Makine öğrenmesi yöntemi ile yuvarlanmalı yataklarda titreşim-zaman analizi kullanarak arıza tespiti
Dosyalar
Tarih
Yazarlar
Dergi Başlığı
Dergi ISSN
Cilt Başlığı
Yayıncı
Erişim Hakkı
Özet
Bu çalışmada, rulman arızalarının erken tespiti için iki farklı yaklaşım olan Evrişimli Sinir Ağları (CNN) tabanlı bir yöntem ile Uzun Kısa Süreli Bellek (LSTM) ve otoenkoder hibrit modeli kullanılmıştır. Rulman arızaları, endüstriyel sistemlerde sıklıkla karşılaşılan ve önemli maliyetlere yol açabilen sorunlardan biridir. Çalışmanın amacı, rulman arızalarını erken teşhis etmek için farklı yöntemleri bir araya getirerek endüstriyel sistemlerde arıza tespit süreçlerinin iyileştirilmesine ve maliyetlerin azaltılması süreçlerine katkı sağlamaktır. İlk yaklaşımda, titreşim sinyallerinin zaman-frekans temsillerini elde etmek için Kısa Süreli Fourier Dönüşümü (STFT) yöntemi kullanılmıştır. STFT, belirli bir zaman aralığı içindeki frekansların dağılımını gösterir ve titreşim sinyallerinin nasıl değiştiğini ayrıntılı bir şekilde incelememizi sağlar. Elde edilen bu zaman-frekans temsilleri daha sonra CNN ile işlenerek rulman arızalarının tespitinde kullanılmıştır. Diğer yaklaşımda ise, LSTM ve otoenkoder modellerini birleştirerek zaman serisi verilerinin işlenmesi yöntemi kullanılmıştır. Zaman serisi verileri Hızlı Fourier Dönüşümü (FFT) ile frekans bileşenlerine dönüştürülerek, verinin frekans alanındaki temsilleri elde edilir. LSTM, zaman bağımlılıklarını modellerken otoenkoder, veriye gizli bir temsil oluşturur ve bu temsilin gerçek veriyle karşılaştırılmasıyla anormallikleri tespit eder. Mevcut literatür araştırması yapılarak benzer çalışmalar incelenmiştir. Materyal ve yöntem bölümünde, kullanılan veri seti ve veri ön işleme adımları detaylı olarak açıklanmıştır. Çalışmada kullanılan modellerinin nasıl yapılandırıldığı ve eğitildiği detaylandırılmıştır. Bulgular bölümünde, geliştirilen yöntemlerin performansı ele alınmıştır. CNN tabanlı yaklaşım %90 doğruluk oranına ulaşmıştır. LSTM ve otoenkoder tabanlı model ise anomali tespitinde %98 F1 skoru ile yüksek bir başarı elde etmiştir. Sonuçlar ve öneriler bölümünde, elde edilen sonuçlar değerlendirilmiş ve çalışmanın sınırlamaları tartışılmıştır.

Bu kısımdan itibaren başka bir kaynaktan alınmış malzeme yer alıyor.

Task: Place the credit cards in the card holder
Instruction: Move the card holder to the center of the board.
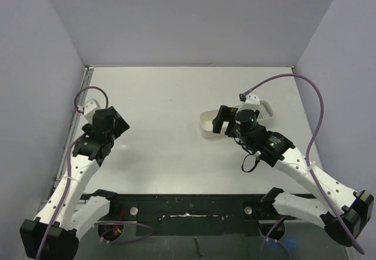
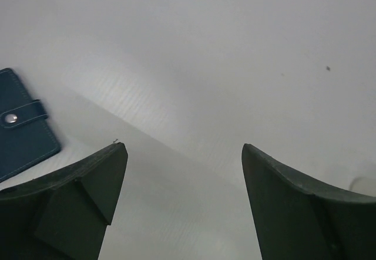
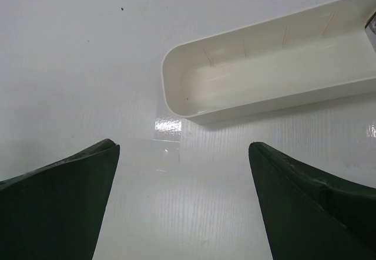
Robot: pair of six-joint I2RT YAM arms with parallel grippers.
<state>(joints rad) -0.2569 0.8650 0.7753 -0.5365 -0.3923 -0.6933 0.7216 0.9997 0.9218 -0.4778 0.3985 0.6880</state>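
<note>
The card holder [image 2: 20, 128], a dark blue wallet folded shut with its snap tab fastened, lies flat on the white table at the far left of the left wrist view. My left gripper [image 2: 183, 149] hovers open to the right of it, with only bare table between the fingers. In the top view the left gripper [image 1: 115, 123] is at the table's left side, and the wallet is hidden under that arm. My right gripper [image 3: 183, 147] is open and holds nothing, just in front of the white tray. The credit cards are out of view.
A long white oval tray [image 3: 264, 98] stands at the right of the table [image 1: 207, 126]; the part of its inside that shows is bare. A glossy clear patch [image 3: 167, 132] lies on the table beside the tray's near end. Grey walls close in the table on three sides.
</note>
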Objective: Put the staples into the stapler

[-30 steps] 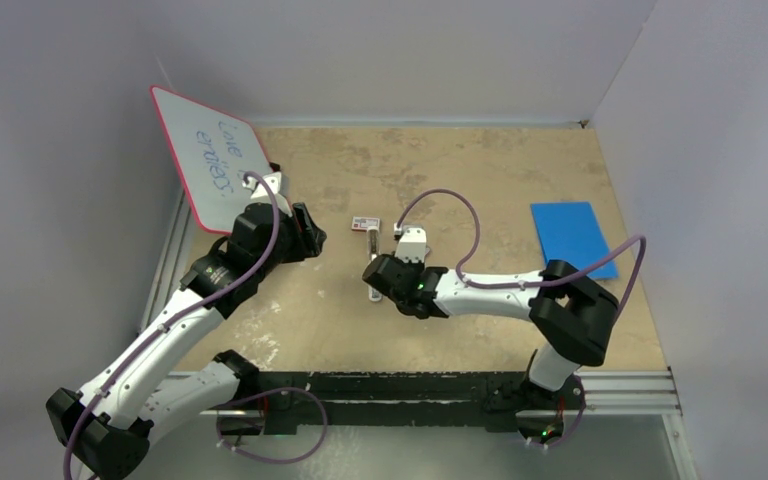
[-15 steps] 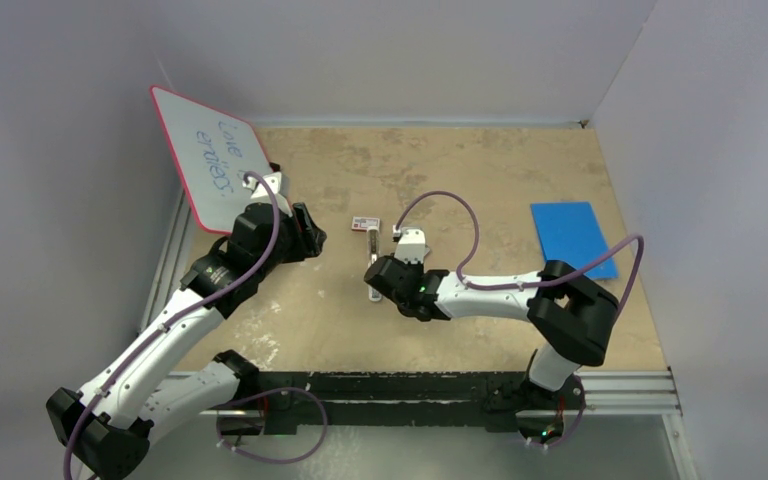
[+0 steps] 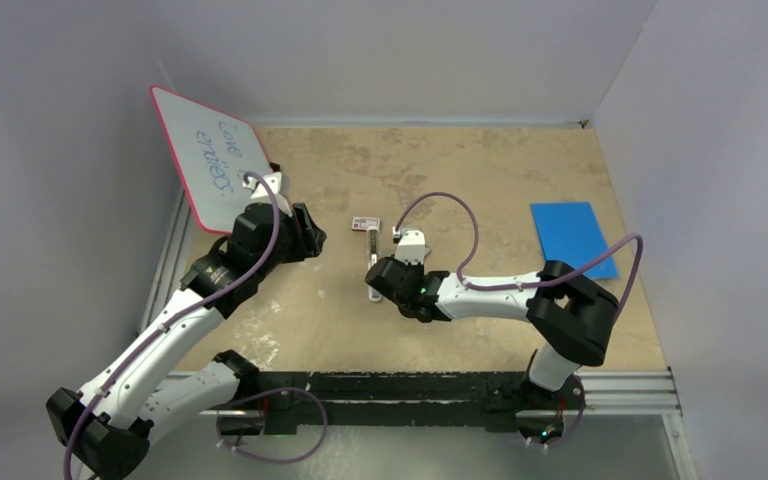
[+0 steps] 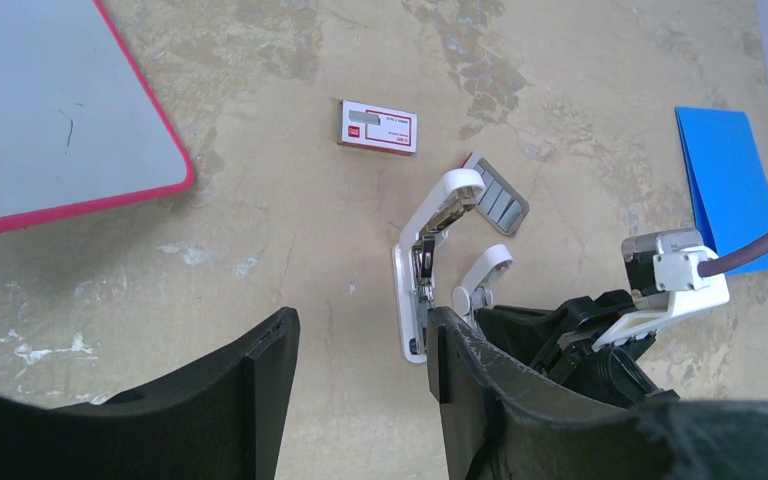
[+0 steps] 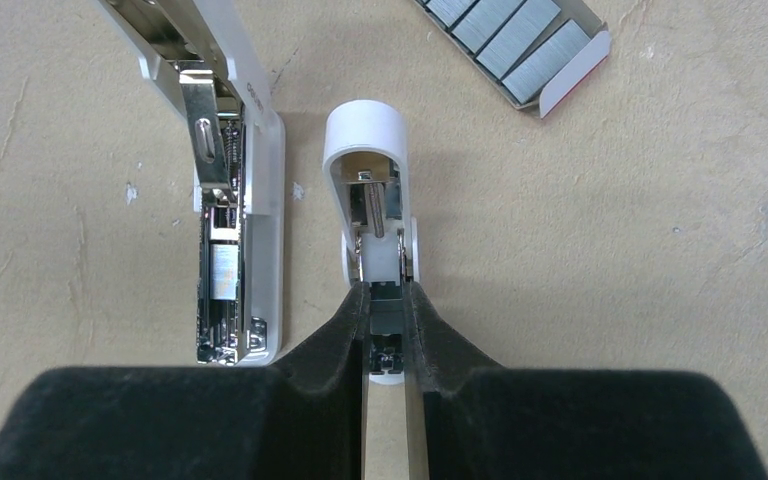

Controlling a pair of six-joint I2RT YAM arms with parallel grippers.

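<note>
The white stapler [image 5: 235, 215] lies swung open on the table, its metal magazine facing up. It also shows in the top view [image 3: 372, 265] and the left wrist view [image 4: 412, 275]. My right gripper [image 5: 387, 322] is shut on the stapler's white top arm [image 5: 368, 150], which lies beside the magazine. The staples [image 5: 520, 32] are grey ribbed blocks in an open tray just beyond; they also show in the left wrist view [image 4: 498, 198]. My left gripper [image 4: 360, 375] is open and empty, left of the stapler and above the table.
A red-and-white little box [image 4: 378, 127] lies beyond the stapler. A red-rimmed whiteboard [image 3: 210, 155] leans at the back left. A blue sheet [image 3: 570, 238] lies at the right. Walls close the table on three sides.
My right arm has shifted slightly to the left at the stapler. The left arm has not moved.
</note>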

This study focuses two different approaches for early detection of bearing faults, namely a Convolutional Neural Network (CNN)-based method and a hybrid model combining Long Short-Term Memory (LSTM) and autoencoder. Bearing faults are common and costly issues in industrial systems. The main goal of this study is to improve fault detection processes and reduce costs in industrial systems by combining various methods for early diagnosis. The first approach uses the Short-Time Fourier Transform (STFT) to obtain time-frequency representations of vibration signals. STFT reveals the frequency distribution within specific time intervals, allowing for a detailed examination of variations in vibration signals. These time-frequency representations are then processed by CNN for fault detection. In the second approach, LSTM and autoencoder models are combined to process time series data. Time series data is transformed into frequency components using Fast Fourier Transform (FFT), and representations of the data in the frequency domain are obtained. The study conducts a thorough review of existing literature and analyzes similar research. The materials and methods section provides detailed explanations regarding the dataset and data preprocessing steps, as well as how the models are configured and trained. The results section assesses the performance of the developed methods. The CNN-based approach achieves an accuracy rate of 90%. The LSTM and autoencoder-based model achieves a remarkable success with a 98% F1 score in anomaly detection. The conclusion and recommendations section evaluates the outcomes, discusses the study's limitations, and provides suggestions for future research.